→ **What the exercise asks**
Reproduce the whole listing word for word. Leave every image out.

→ **Raw data**
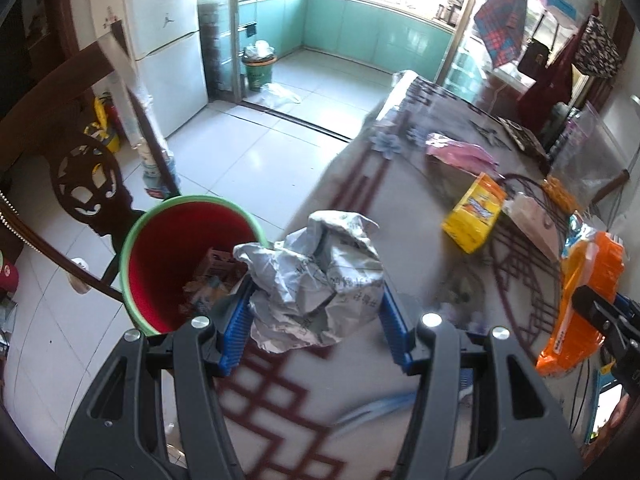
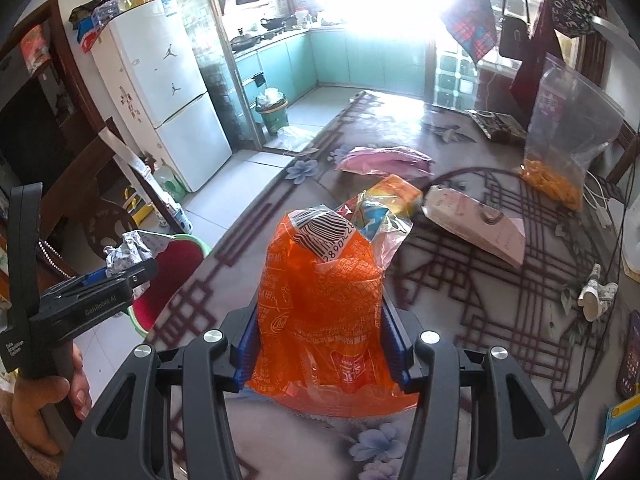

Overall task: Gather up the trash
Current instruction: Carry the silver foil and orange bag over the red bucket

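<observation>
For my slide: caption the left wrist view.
Left gripper holds crumpled paper beside the red bin.

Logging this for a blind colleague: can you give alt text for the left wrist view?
The left gripper clamps a crumpled paper wad at the table edge, beside a red bin on the floor. At right, the right gripper holds an orange wrapper.
</observation>
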`<state>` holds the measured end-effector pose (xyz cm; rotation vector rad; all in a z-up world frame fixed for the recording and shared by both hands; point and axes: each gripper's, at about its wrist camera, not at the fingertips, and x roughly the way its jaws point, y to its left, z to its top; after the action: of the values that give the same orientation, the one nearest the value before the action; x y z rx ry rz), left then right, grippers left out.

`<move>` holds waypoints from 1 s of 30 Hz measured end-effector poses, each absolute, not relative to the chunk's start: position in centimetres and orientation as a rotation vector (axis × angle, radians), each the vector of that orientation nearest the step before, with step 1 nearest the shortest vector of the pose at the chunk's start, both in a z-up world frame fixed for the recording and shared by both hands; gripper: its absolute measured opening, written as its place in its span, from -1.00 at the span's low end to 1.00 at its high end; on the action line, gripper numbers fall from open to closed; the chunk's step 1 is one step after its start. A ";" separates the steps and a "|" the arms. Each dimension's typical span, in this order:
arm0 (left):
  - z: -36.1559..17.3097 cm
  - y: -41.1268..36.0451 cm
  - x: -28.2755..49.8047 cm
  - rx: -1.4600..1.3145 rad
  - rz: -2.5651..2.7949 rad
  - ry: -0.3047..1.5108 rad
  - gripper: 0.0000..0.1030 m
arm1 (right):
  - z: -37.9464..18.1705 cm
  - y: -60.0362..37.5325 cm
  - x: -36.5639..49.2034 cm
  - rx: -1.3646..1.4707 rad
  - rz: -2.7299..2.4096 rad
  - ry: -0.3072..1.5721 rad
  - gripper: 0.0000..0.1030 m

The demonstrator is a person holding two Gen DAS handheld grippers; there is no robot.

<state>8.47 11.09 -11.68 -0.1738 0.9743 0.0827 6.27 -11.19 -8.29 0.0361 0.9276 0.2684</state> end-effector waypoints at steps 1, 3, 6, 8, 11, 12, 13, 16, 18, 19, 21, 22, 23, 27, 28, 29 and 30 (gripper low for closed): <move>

→ **Answer to this problem**
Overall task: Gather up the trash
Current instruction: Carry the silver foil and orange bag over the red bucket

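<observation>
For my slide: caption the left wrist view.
Left gripper holds crumpled paper beside the red bin.

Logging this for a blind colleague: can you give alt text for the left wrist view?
The left gripper clamps a crumpled paper wad at the table edge, beside a red bin on the floor. At right, the right gripper holds an orange wrapper.
</observation>
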`<state>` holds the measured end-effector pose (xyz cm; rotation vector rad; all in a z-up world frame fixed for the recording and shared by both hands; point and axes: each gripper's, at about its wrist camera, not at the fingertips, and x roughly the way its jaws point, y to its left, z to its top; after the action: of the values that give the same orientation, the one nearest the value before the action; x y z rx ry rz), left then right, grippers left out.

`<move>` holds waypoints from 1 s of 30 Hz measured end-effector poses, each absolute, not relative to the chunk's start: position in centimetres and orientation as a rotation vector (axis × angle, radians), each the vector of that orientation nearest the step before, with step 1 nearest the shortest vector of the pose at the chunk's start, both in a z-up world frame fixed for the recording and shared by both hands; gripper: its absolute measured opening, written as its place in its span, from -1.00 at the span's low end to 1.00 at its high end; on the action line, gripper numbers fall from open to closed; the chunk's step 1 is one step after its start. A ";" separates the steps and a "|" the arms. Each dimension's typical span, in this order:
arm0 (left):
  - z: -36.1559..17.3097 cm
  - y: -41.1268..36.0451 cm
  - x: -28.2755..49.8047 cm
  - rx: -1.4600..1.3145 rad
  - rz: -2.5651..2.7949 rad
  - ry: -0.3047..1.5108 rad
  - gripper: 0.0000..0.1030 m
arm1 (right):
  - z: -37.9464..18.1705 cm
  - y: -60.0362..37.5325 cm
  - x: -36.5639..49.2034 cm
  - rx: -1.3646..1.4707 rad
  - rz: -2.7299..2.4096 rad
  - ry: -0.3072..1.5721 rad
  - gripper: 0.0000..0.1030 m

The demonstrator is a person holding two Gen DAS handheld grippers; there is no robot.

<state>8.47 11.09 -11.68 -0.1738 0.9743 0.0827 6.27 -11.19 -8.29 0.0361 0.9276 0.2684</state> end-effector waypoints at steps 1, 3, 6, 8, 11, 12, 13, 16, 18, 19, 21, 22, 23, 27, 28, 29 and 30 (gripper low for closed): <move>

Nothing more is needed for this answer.